The plaintiff bears the onus to establish the precise mechanism of injury, together with the reasonable precautions the defendant should have taken to prevent the injury. Where these factors cannot be proven, the plaintiff’s case must fail.

Brief Facts

The plaintiff sustained workplace injuries on 25 June 2018 whilst working as part of a labour hire arrangement at a potato chip factory located in Blacktown, NSW. He slipped down a set of stairs that were located close to the potato processing equipment, and provided evidence that they were constantly wet due to starchy water splashing out from the nearby equipment.

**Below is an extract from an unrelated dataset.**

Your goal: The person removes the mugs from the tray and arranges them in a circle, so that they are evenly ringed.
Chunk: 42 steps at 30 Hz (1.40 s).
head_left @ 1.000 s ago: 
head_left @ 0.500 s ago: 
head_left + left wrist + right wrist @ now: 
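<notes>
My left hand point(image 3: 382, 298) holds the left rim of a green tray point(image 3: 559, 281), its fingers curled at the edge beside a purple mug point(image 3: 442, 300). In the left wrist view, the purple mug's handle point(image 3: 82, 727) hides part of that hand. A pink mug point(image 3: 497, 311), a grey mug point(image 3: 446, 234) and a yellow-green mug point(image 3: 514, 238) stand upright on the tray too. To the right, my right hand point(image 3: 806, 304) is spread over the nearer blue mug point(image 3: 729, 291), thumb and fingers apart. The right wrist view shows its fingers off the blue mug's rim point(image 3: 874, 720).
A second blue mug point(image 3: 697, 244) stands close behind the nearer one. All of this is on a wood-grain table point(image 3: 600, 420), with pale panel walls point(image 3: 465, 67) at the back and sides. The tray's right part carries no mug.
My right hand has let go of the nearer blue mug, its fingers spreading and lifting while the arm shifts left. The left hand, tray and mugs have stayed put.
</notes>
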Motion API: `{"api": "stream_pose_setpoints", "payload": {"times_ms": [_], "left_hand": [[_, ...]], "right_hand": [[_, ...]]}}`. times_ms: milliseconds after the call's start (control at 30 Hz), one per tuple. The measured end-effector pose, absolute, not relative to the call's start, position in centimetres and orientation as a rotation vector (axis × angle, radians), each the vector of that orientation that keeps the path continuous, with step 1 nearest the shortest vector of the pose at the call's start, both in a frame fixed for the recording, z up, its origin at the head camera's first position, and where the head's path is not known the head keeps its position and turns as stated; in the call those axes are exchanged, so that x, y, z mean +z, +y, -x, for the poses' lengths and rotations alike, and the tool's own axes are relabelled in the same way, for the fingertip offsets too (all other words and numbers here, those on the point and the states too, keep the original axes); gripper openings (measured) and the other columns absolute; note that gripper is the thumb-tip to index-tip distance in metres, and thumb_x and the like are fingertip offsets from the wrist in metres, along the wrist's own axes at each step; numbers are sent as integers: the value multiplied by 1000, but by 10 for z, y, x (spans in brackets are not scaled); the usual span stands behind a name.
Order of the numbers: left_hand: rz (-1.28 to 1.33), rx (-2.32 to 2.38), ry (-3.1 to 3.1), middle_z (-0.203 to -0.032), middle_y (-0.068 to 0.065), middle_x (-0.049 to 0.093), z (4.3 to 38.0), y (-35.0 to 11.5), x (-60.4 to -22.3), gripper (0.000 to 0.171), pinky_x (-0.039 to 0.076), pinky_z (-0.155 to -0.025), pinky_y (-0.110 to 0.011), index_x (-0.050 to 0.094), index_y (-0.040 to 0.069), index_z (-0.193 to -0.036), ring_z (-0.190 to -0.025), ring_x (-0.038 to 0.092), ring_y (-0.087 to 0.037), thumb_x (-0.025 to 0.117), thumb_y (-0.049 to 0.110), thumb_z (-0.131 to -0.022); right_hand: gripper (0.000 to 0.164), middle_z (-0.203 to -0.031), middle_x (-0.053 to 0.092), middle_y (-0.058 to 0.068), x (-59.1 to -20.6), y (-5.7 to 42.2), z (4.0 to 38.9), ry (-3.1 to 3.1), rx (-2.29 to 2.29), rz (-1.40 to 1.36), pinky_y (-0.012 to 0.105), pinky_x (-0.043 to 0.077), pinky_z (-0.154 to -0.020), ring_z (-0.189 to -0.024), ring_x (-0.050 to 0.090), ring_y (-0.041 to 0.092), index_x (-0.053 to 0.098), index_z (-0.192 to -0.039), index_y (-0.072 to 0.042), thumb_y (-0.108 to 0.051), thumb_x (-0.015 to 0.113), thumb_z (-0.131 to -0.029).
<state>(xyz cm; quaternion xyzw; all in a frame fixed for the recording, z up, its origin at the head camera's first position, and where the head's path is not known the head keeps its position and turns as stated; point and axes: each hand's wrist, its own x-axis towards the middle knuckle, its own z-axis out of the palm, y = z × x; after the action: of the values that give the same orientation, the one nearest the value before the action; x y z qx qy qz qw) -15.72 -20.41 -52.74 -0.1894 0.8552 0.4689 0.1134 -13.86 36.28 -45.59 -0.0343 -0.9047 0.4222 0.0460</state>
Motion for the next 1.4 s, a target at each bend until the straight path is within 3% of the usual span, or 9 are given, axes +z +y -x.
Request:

It was alleged that the defendant, the occupier of the factory, was negligent in their failure to clean or routinely inspect the stairs, prevent the starchy water from splashing onto the stairs and install hand rails which extended down the entire length of the stairs. The defendant denied these allegations, and also relied on s151Z(2) of the Workers Compensation Act 1987 on the basis that the plaintiff’s employer, Workforce International Group Pty Ltd, was also negligent such that any liability imposed upon the defendant should be reduced on account of the employer’s notional liability.


Justice Cavanagh ultimately found in favour of the defendant, as in his view the plaintiff was unable to establish precisely how his injury occurred. Justice Cavanagh heard from a number of witnesses and liability experts throughout the course of the hearing, and ultimately accepted the defendant’s evidence that:

  1. There was no earlier report or evidence of anyone else falling or slipping on the steps at any time prior to the accident.
  2. The steps were constructed of appropriate nonslip material and, at least when installed, were nonslip in the sense of satisfying regulatory requirements.
  3. All workers in the potato processing production area would walk up and down those steps a number of times each day.
  4. There was no prior complaint about the condition of the steps.
  5. Having regard to the incident report, it is possible that the steps were showing some wear at the time of the accident but there is no evidence that any person using the steps found the steps slippery because of any wear.
  6. The steps would become wet from water splashed out of the potato hopper but they were designed for use in wet and dry conditions.
  7. The water which would splash onto the steps was not hot water or boiling water. Nor was it starchy water.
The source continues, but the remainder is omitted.